Whether you find this episode utterly disturbing or perfectly normal, each of us needs to ask ourselves, in an era when our government spends trillions of dollars supporting war yet can’t even fund our schools at a minimum national standard, what kind of society and future are we building for our children?
See also:
Ea O Ka Aina: Defense Department Sues to Recruit Kids 6/14/09
Island Breath: Ban Recruiting of Under 18 Years Old 2/7/08
.
How Old is ‘Old Enough?’
By Jon Letman on 10 November, 2009, in The Garden Island
http://www.kauaiworld.com/articles/2009/11/10/opinion/letters_to_the_editor/doc4af905e0355d8268357870.txt
Image above: "Kindersoldaten" rather than "Kindergarten" for these youngsters. From http://www.visionjournal.de/visionmedia/article.aspx?id=6684
How old is old enough for military recruiters to approach students? High school? Junior High? How about ten weeks into kindergarten? Last week at dinner my 5-year-old son announced blithely, “soldiers came to school today.” He then added, “They only kill bad people. They don’t kill good people.”
My wife and I looked at each other incredulously. He repeated himself and then I remembered — it was “Career Day” at school. He had mentioned a bus driver too, but it was the soldier who stuck out in his mind.
When my wife asked if the soldier was cool, he nodded “yes.” The soldier had given my son a gift — a six-inch plastic ruler with big bold red letters reading ARMY NATIONAL GUARD next to a waving American flag and below that www.1-800-GO-GUARD.com.
So, now we know the answer to the above question. Kindergarteners still learning their ABCs are targets for early conditioning by the U.S. military in Hawai‘i’s schools.

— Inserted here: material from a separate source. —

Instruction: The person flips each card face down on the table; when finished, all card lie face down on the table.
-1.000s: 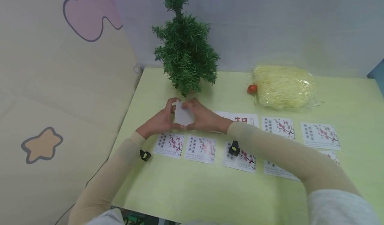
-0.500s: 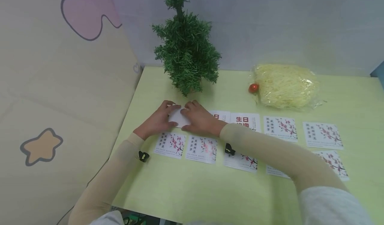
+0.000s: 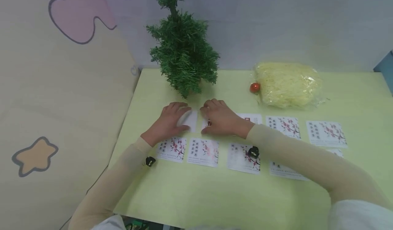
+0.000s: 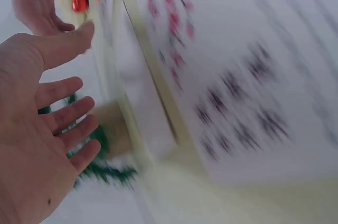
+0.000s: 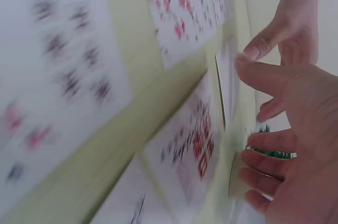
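Observation:
A plain white card (image 3: 191,121) lies on the table, and my left hand (image 3: 167,121) hovers at its left side with the thumb and fingers spread apart. In the left wrist view, that card (image 4: 140,84) lies beyond the straight fingers, and the palm holds nothing. To the right, my right hand (image 3: 223,119) is over a white card with red characters (image 5: 193,139), partly hiding it in the head view. Its fingers are loosely extended, with nothing between them. Several cards printed with pink blossoms (image 3: 203,152) lie in a row nearer the person.
An artificial green tree (image 3: 184,56) stands behind the hands. A clear bag of pale yellow shredded filler (image 3: 288,85) and a small red bauble (image 3: 255,88) sit at the back right. More blossom cards (image 3: 326,134) lie on the right.
Both hands held the white card raised between them, then lowered it flat onto the table. Now they have parted from it, the right hand shifting right. The head view has turned slightly.

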Available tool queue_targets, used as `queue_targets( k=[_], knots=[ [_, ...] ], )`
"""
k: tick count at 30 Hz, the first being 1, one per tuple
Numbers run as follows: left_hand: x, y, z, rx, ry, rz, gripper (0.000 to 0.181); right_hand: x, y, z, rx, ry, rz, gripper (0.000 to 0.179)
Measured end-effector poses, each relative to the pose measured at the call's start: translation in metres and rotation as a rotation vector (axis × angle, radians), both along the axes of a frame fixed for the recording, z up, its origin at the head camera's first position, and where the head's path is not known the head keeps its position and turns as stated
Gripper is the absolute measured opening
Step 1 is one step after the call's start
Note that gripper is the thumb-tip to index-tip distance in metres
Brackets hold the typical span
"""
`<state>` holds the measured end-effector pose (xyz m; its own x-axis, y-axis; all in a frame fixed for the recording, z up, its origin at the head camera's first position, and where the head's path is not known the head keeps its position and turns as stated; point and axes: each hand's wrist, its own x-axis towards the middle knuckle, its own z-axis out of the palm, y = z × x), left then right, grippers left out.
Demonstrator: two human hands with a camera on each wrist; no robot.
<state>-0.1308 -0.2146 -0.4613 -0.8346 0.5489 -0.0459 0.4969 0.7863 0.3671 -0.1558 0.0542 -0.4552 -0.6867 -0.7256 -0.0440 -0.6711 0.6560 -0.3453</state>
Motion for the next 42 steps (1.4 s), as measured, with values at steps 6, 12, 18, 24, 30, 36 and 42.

Never mind our schools have just cut almost 10 percent of classroom time, bringing Hawaii’s instructional days to dead last in the nation. Furloughs or not, time was found for the National Guard to give a pitch (and a gift) to wide-eyed 5-year-olds.
Fortunately (for the military), the economic collapse has been a boon for military recruiters as education and job-hungry young people flock to a place they know will offer what many other employers cannot — a job with benefits.

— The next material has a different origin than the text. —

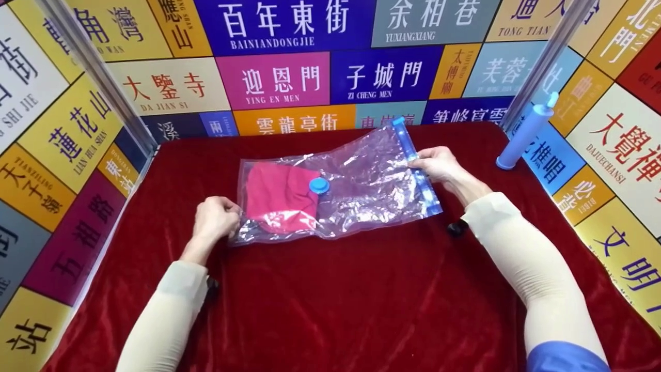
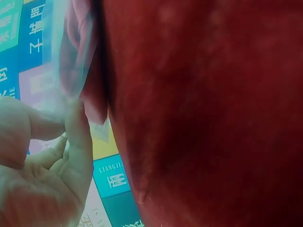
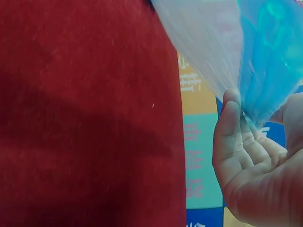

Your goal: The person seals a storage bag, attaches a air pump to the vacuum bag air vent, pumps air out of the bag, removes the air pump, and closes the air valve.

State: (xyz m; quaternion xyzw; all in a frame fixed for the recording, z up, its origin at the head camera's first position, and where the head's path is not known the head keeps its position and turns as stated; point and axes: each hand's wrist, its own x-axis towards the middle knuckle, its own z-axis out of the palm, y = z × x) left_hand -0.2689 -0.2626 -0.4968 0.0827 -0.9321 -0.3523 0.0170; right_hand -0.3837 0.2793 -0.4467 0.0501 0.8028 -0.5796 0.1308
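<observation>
A clear plastic vacuum storage bag (image 1: pixel 366 181) spans the space between the two hands in the head view. Folded pink cloth (image 1: pixel 281 196) lies inside its left half, beside a round blue valve (image 1: pixel 319 185). My left hand (image 1: pixel 214 217) pinches the bag's left edge between thumb and fingers, which the left wrist view shows close up. At the other end my right hand (image 1: pixel 439 165) grips the blue zip strip (image 1: pixel 408 142) along the bag's opening. In the right wrist view, fingers (image 3: pixel 227 127) curl at the bag's bluish corner (image 3: pixel 265 71).
A blue hand pump (image 1: pixel 525 137) stands upright at the table's right back corner. Dark red velvet (image 1: pixel 351 299) covers the table. Panels with street names (image 1: pixel 273 80) rise behind and at both sides, with metal posts (image 1: pixel 103 72) at the back corners.
</observation>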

And with Department of Defense projections indicating that the baseline Pentagon budget will grow over the next decade by $133.1 billion, or 25 percent (even before war funding), it appears likely there will be plenty need for more soldiers in 2022 when my son and his classmates turn 18.
After raising my concerns about military personnel pitching to my 5-year-old on career day to the school’s principal, I was told the soldiers (who were dressed in uniform) were there to focus on “all the good things they do.”
To be sure, in times of natural disaster, the National Guard can do a tremendous amount of good. But in what must certainly have been a first encounter for my son and his classmates, the take away message was “they kill people. But only the bad ones.”
Whether you find this episode utterly disturbing or perfectly normal, each of us needs to ask ourselves, in an era when our government spends trillions of dollars supporting war yet can’t even fund our schools at a minimum national standard, what kind of society and future are we building for our children?
See also:
Ea O Ka Aina: Defense Department Sues to Recruit Kids 6/14/09
Island Breath: Ban Recruiting of Under 18 Years Old 2/7/08
.
1 comment :
Great letter, Jon!
I had a similar experience at a Kauai elementary school. The Junior ROTC (Reserve Officers Training Corps) came from the local high school to the grade school to present an assembly honoring the Veterans around Memorial Day. They came dressed in uniform, with very real looking wooden drill rifles. They posed and twirled these rifles around as they performed a drill.
Now, all schools in Hawaii have a No Tolerance Policy for guns on campus. Children are not allowed to bring a squirt gun to school. On the playground if they pose their little fingers as if pointing an imaginary gun, they are scolded: "No guns at school--not even pretend".
I asked the principal how she justified allowing these high school role models to parade their drill guns on campus. She did not have an answer for me.